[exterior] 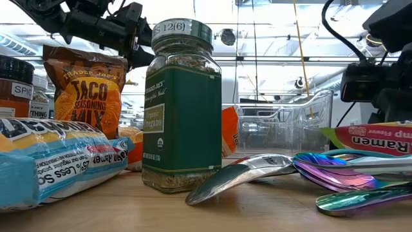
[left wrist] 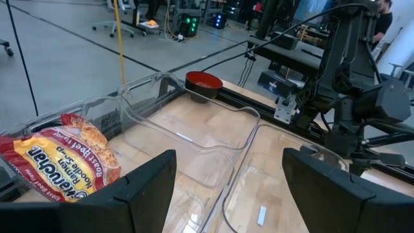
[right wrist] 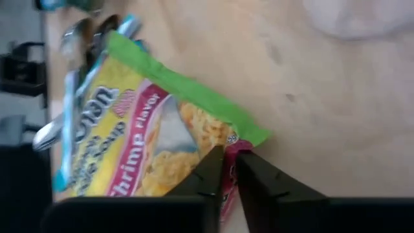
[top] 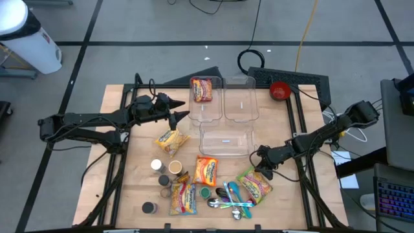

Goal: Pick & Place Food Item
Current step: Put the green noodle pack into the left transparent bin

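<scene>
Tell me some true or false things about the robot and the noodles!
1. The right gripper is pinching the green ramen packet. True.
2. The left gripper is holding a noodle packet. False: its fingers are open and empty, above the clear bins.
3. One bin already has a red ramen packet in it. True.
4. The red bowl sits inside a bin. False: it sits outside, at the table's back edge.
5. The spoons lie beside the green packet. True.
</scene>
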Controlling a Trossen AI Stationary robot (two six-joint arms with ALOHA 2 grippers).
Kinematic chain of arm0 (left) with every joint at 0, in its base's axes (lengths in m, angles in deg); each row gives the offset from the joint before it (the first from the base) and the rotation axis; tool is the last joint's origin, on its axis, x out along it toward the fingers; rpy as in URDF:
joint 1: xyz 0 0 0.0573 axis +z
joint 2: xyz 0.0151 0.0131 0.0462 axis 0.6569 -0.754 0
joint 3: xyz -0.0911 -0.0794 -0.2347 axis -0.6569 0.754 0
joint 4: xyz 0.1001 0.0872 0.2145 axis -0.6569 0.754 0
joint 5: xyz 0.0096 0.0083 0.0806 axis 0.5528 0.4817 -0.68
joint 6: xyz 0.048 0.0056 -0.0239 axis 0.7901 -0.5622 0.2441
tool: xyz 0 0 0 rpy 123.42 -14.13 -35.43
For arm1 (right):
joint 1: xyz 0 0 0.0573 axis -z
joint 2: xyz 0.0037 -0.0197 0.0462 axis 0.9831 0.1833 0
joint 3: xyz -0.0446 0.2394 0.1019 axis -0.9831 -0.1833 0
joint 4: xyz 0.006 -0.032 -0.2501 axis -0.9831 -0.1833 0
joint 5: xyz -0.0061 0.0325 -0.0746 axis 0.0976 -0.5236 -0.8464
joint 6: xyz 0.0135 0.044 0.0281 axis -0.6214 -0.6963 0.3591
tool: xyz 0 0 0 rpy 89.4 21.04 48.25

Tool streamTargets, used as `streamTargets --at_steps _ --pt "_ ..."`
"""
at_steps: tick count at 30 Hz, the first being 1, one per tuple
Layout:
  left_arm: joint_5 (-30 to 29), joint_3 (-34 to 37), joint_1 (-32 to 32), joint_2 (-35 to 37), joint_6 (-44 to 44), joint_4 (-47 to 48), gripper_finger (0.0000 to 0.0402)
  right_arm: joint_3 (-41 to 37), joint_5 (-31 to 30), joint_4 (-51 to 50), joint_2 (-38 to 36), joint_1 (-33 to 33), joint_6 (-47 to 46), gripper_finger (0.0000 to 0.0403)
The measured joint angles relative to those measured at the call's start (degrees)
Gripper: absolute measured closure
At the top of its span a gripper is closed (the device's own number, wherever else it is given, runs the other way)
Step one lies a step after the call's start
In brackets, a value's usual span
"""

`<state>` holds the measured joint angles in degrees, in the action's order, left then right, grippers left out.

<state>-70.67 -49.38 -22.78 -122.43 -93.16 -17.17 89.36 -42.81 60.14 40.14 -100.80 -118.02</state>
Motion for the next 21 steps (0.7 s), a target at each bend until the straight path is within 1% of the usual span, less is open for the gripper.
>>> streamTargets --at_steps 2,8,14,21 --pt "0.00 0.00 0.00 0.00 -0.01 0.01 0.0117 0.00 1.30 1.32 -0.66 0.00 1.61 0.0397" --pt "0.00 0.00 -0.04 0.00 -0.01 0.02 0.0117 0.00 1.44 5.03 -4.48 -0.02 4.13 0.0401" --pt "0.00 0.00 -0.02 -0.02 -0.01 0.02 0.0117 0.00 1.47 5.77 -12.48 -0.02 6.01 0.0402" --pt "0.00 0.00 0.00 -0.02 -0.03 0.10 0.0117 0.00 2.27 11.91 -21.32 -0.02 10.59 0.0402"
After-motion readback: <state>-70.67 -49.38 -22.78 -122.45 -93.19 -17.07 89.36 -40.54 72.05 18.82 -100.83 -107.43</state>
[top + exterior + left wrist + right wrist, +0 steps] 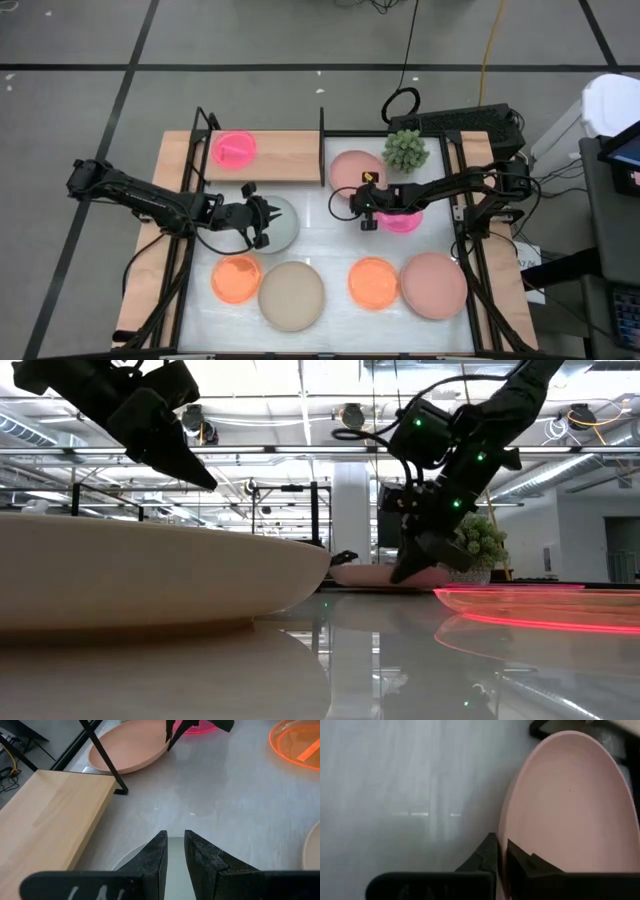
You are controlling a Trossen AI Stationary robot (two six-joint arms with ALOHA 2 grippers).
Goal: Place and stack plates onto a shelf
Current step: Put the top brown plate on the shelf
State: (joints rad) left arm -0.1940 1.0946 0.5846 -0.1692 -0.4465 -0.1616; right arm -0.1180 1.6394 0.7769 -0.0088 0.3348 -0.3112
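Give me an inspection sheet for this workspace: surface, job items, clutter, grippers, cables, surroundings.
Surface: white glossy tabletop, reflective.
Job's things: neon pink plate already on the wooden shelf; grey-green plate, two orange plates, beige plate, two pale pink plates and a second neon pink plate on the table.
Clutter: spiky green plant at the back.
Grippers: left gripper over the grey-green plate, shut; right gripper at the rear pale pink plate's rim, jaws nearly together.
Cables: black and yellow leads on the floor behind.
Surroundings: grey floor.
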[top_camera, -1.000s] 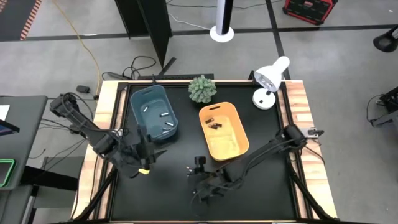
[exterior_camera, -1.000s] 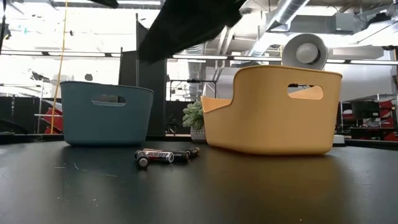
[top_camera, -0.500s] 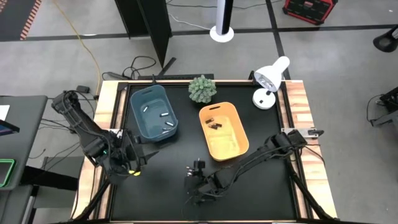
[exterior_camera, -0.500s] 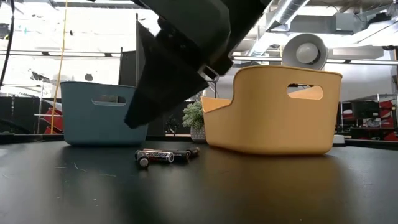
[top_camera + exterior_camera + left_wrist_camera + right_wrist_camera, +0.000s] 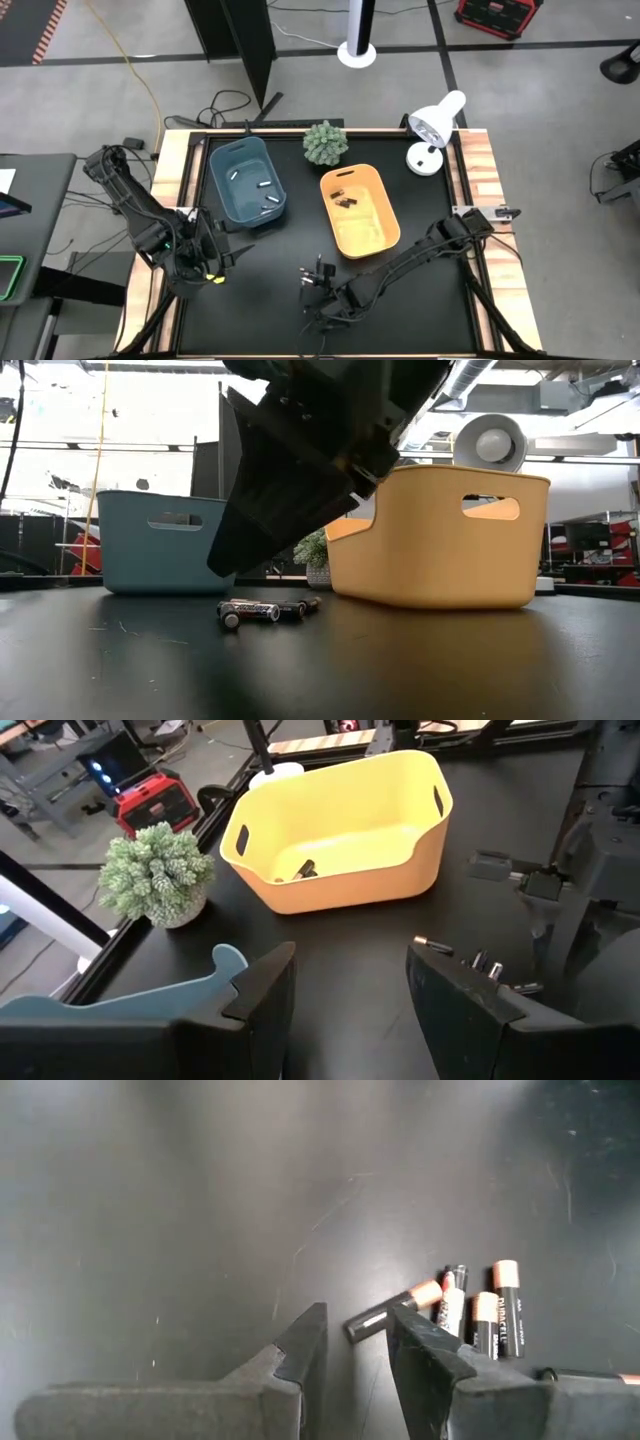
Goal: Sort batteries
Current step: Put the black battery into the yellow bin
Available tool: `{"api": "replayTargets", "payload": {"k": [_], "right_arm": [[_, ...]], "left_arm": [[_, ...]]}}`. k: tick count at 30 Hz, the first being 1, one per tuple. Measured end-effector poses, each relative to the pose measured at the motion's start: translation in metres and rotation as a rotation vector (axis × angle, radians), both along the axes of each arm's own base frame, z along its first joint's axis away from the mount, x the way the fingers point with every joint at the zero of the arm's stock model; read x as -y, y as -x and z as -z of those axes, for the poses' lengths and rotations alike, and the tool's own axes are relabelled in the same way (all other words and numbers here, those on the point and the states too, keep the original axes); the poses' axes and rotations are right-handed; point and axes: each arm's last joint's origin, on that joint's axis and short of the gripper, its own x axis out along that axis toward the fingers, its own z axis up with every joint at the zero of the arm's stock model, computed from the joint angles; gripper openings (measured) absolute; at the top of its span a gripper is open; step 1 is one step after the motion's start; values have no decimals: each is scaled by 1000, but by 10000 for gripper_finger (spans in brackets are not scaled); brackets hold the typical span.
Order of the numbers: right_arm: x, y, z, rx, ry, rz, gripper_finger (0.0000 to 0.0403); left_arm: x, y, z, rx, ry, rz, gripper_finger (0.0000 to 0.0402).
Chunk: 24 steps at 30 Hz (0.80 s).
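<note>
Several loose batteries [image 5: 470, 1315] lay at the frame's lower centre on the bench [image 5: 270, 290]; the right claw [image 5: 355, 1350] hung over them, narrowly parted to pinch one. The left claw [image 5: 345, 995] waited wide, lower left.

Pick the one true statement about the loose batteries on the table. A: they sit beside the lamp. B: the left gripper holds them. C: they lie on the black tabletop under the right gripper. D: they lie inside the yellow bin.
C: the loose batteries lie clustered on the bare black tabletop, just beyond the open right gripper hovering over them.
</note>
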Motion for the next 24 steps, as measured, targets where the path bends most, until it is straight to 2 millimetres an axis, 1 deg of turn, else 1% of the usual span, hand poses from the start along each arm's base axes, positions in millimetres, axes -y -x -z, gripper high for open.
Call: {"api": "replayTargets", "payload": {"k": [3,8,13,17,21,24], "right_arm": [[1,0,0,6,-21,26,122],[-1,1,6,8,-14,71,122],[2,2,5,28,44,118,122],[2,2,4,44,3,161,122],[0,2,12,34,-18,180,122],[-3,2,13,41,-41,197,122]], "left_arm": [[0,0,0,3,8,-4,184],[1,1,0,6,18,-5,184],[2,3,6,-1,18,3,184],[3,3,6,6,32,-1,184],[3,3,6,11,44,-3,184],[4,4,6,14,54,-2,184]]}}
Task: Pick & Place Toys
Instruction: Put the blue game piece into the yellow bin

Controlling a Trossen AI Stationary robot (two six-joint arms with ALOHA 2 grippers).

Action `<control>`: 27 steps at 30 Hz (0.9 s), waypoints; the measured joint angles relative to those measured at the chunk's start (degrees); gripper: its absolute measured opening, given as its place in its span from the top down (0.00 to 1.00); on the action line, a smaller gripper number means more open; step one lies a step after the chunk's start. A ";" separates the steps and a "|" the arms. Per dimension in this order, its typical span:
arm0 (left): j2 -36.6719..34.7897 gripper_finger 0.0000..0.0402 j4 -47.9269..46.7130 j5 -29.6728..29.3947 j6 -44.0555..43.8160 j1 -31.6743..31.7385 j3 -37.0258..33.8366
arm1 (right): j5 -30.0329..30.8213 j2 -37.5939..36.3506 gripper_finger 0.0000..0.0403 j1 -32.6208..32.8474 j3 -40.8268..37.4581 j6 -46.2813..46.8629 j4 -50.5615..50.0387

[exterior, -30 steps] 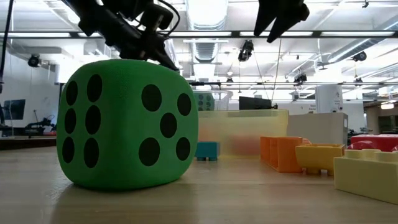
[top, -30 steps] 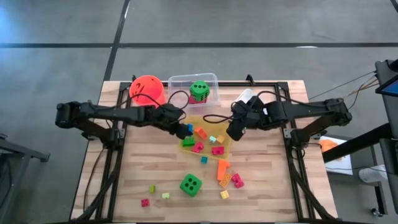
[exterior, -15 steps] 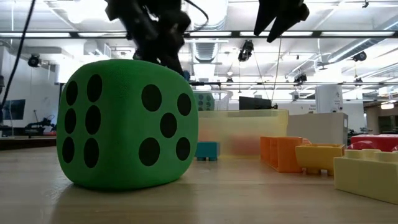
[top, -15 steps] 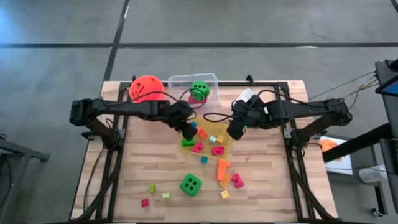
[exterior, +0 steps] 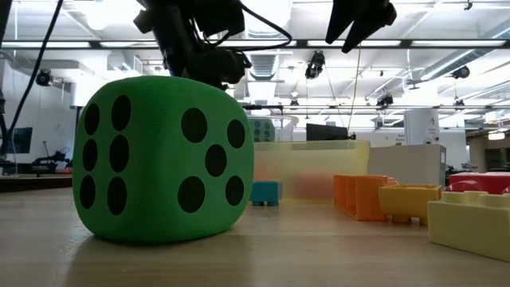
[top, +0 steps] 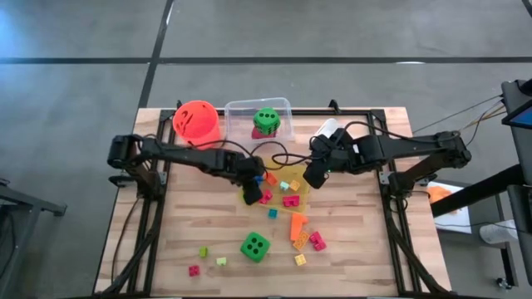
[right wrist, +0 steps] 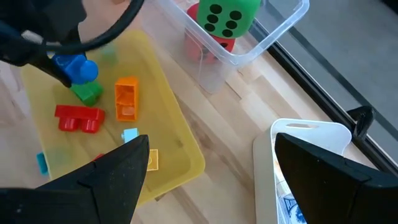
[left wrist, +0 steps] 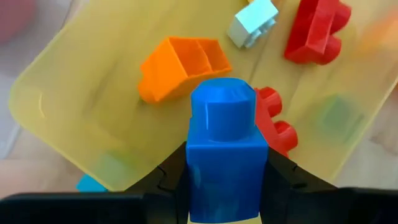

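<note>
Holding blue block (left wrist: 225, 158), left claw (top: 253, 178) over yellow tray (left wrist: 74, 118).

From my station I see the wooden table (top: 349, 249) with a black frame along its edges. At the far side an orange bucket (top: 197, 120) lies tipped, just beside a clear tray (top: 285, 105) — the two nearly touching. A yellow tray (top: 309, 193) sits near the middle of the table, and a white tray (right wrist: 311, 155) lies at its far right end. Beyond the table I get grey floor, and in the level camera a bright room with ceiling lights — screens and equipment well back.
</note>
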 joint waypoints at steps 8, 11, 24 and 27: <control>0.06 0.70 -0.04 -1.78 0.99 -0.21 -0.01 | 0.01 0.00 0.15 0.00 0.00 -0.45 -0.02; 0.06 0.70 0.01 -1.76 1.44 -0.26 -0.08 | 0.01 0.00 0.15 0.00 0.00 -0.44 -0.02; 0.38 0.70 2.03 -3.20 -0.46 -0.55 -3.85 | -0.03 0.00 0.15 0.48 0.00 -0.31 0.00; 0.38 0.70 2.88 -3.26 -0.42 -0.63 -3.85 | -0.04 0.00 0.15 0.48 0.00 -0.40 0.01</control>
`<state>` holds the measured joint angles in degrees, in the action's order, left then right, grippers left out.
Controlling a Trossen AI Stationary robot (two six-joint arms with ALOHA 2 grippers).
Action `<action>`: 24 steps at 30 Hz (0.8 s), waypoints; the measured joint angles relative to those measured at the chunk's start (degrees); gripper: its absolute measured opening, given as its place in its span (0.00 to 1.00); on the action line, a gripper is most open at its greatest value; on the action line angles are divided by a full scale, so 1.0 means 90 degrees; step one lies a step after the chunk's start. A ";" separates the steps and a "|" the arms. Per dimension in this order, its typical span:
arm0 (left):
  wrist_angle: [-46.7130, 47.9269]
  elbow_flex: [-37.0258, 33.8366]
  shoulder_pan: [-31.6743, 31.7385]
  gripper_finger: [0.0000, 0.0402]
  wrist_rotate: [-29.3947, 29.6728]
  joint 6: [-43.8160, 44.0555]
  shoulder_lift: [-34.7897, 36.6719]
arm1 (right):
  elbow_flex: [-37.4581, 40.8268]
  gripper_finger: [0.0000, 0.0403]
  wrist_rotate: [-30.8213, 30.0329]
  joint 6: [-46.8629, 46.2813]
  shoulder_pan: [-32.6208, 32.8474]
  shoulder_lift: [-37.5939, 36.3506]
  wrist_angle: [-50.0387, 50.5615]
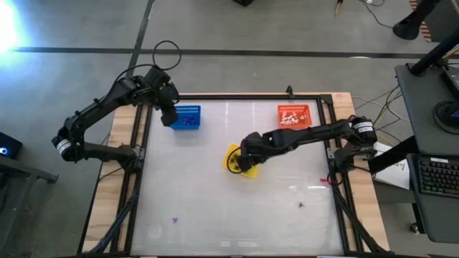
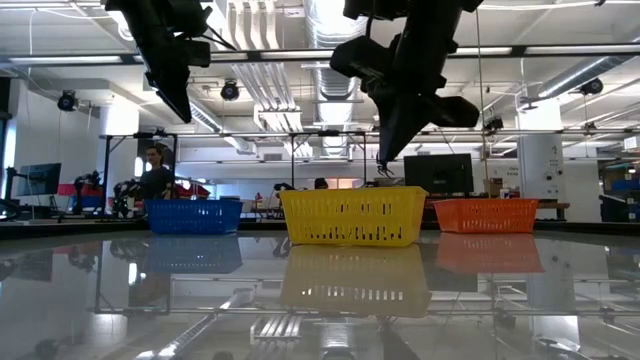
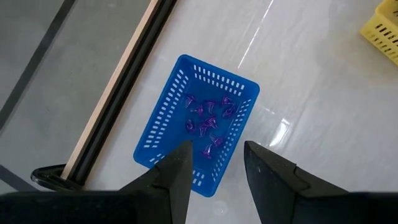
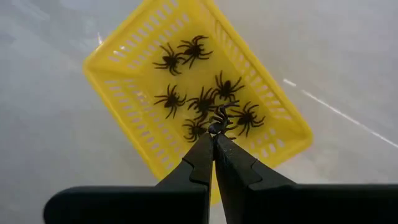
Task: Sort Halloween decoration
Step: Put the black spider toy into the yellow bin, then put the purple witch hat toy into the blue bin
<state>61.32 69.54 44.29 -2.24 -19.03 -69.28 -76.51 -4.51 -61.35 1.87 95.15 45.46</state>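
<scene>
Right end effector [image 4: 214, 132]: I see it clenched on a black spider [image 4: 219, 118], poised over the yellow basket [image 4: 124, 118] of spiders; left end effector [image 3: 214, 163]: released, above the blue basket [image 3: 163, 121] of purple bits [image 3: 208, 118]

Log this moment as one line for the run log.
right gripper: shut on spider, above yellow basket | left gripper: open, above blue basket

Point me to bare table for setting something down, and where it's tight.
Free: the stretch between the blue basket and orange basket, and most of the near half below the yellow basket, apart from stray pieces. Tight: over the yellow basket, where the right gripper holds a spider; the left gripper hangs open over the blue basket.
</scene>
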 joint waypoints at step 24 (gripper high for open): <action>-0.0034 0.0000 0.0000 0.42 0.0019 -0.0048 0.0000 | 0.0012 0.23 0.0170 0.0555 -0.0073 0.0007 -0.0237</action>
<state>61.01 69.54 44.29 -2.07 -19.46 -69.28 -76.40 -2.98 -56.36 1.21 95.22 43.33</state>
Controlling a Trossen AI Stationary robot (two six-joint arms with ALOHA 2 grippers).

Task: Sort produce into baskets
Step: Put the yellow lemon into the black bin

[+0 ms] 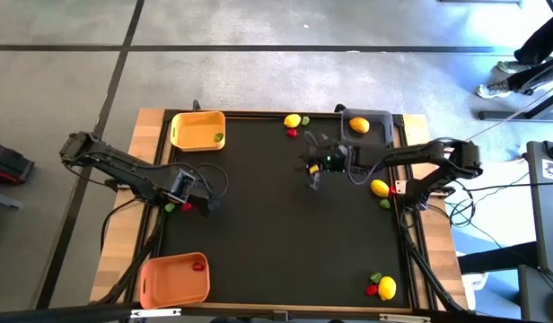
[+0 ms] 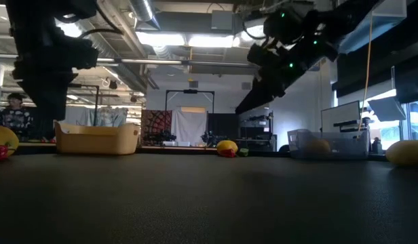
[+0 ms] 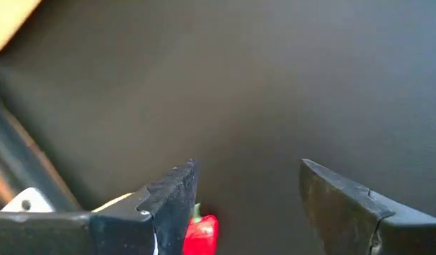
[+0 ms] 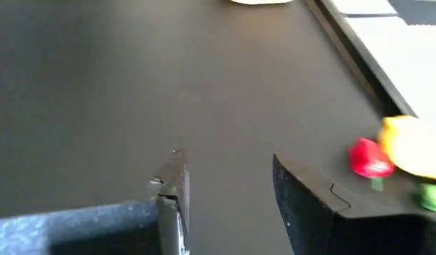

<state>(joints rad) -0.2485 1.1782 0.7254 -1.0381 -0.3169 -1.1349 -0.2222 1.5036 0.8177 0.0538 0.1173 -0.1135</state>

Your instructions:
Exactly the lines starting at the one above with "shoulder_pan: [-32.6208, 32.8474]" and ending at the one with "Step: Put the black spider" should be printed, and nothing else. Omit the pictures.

Finished exercise:
  shoulder_pan: [-32.6208, 32.8474]
  shoulder_lift: [-37.5939, 36.3506]
  wrist_angle: [-50.0387, 50.5615]
Task: Sort Halloween decoration
Step: Put the black spider toy into the yellow bin, then put the purple witch hat toy into the blue bin

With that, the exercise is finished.